The reason for this is that avx2 only gives you 16 packed vector registers, while the outer product between two packed sign-extended 16 bit integers (sign-extended from 8 to 16 bit) requires 1616/8 registers (or 1632/8 even when accumulating in 32 bits). You thus run into the issue of permanent register spilling to get the data in and out.

Here is a schematic to make it clearer:

    RHS 0 1 2 3
LHS     4 5 6 7
0 8
1 9
2 a
3 b
4 c
5 d
6 e
7 f

0 8
1 9
2 a
3 b
4 c
5 d
6 e
7 f

0 8
1 9
2 a
3 b
4 c
5 d
6 e
7 f

They pack their memory in such a way that on the LHS you have 3 panels of 8x2 matrices adjacent. The RHS is packed such that you have panels of 2x4 matrices adjacent. You now perform the outer-product + matrix-multiplication between the RHS 3 times. This allows us to accumulate the results in 3x4 = 12 registers in total. this leaves 4 registers to load the panels from the LHS and RHS.

ndattani commented 5 years ago

Hello! What is the status of this experiment? Are we now able to multiply two 32-bit integer matrices together? How does the speed compare to cblas_gemm_s16s16s32 which can only input 16-bit matrices and output 32-bit matrices?

SuperFluffy commented 5 years ago

Hi @ndattani. This effort stalled because I realized that I didn't actually need integer matrices for my implementation of Al-Mohy and Higham's expm .

Also, reading some other integer gemm implementations out there I realized that it's quite a bit more involved than floating point version because you need to have more complicated integer packing for the kernels to operate on.

So I am sorry to disappoint you in this.
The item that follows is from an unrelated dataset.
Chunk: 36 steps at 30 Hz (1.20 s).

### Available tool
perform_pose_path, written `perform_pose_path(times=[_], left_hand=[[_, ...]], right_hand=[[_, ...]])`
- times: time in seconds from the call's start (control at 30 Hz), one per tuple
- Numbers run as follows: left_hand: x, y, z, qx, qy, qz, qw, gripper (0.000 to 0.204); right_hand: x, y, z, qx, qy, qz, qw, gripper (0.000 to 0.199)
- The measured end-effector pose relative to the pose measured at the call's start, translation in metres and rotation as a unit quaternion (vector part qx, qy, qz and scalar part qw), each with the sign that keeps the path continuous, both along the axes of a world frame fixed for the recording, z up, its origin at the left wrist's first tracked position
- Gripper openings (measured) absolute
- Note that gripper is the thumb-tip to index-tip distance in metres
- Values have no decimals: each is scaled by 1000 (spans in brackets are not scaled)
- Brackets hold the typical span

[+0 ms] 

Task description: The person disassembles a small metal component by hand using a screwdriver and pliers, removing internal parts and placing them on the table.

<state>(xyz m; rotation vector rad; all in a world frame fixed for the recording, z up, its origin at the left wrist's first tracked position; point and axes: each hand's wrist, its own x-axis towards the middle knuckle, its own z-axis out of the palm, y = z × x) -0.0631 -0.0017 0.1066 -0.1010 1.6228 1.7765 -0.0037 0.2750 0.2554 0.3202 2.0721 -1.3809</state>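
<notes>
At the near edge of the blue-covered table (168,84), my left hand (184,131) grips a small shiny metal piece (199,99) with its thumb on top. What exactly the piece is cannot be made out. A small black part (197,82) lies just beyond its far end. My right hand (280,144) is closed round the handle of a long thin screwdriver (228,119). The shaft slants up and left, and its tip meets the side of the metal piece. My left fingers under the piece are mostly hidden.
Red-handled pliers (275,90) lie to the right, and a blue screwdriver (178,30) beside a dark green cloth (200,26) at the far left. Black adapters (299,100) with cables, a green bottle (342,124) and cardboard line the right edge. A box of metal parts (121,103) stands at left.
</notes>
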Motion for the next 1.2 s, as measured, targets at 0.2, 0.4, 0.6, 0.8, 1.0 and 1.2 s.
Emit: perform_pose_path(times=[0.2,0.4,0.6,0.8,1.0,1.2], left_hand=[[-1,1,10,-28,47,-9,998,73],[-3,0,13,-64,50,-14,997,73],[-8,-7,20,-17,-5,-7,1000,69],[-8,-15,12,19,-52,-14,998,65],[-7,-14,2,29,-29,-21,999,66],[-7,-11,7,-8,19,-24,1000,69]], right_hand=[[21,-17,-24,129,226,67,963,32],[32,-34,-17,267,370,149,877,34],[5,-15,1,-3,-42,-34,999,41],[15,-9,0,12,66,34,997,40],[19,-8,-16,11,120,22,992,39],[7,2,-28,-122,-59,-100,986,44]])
I currently don't have any capacities to implement this. :(

mratsim commented 5 years ago

int32 x in32 -> int32, i.e. without mixed-precision accumulation is just replacing the float SIMD with integer SIMD and are much easier than int16 x int16 -> int32 (or f16 x f16 -> f32 for that matter).

The main issue is having a fallback as int32 SIMD multiplication requires SSE4.1 and int64 SIMD multiplication requires AVX512 even when just using the SSE part of the code.